- [EXERCISE REQUIREMENTS] Every line in the data below that has the word "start" should be returned.

- [DATASET EXCERPT]

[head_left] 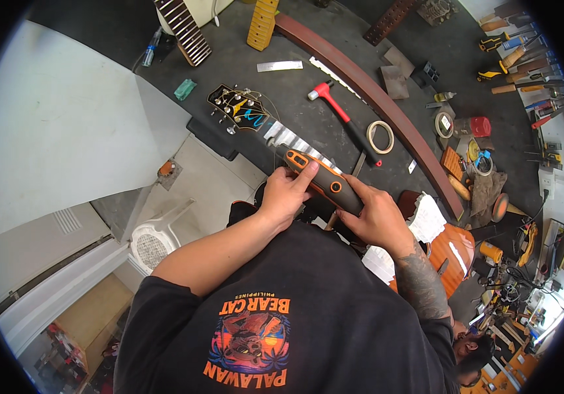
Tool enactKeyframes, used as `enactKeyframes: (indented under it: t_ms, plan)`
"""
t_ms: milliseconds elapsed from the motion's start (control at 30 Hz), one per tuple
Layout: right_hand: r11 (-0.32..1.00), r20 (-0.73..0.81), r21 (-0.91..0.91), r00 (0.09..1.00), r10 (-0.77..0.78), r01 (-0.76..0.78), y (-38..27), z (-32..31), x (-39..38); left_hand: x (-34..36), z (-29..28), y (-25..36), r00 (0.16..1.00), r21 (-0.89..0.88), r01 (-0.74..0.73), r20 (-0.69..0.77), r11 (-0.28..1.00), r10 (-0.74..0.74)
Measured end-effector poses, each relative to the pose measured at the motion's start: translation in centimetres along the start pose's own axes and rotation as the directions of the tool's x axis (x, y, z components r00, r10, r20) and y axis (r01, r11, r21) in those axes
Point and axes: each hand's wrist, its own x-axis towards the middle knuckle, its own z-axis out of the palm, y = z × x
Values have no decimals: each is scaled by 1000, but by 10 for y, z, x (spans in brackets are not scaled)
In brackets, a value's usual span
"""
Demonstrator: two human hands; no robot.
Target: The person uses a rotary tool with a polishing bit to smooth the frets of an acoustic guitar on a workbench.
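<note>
My left hand (283, 200) grips the front part of a dark grey hand tool with orange trim (321, 176), thumb on its top. My right hand (377, 220) wraps around its rear end. The tool lies over a guitar neck (293, 140) with silver and dark bands along the fretboard; whether it touches is hard to tell. The neck's black headstock (236, 104) has tuners and loose strings. The guitar body is mostly hidden under my arms and shirt. A red-headed hammer (344, 115) and a tape roll (380, 136) lie beside the neck.
The dark bench carries two loose necks (262, 20), a long brown beam (360, 71), a steel strip (280, 65) and a green object (184, 88). Hand tools (512, 59) hang at right. A white stool (154, 246) stands lower left. Another person's head (469, 351) shows lower right.
</note>
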Motion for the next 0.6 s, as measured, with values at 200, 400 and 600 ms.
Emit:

- [REPLY]
t_ms: milliseconds elapsed from the motion's start (control at 30 Hz), one per tuple
Measured end-effector poses, each relative to the pose measured at the motion's start: translation in centimetres along the start pose's own axes and rotation as the directions of the tool's x axis (x, y, z components r00, r10, r20) and y axis (r01, r11, r21) in those axes

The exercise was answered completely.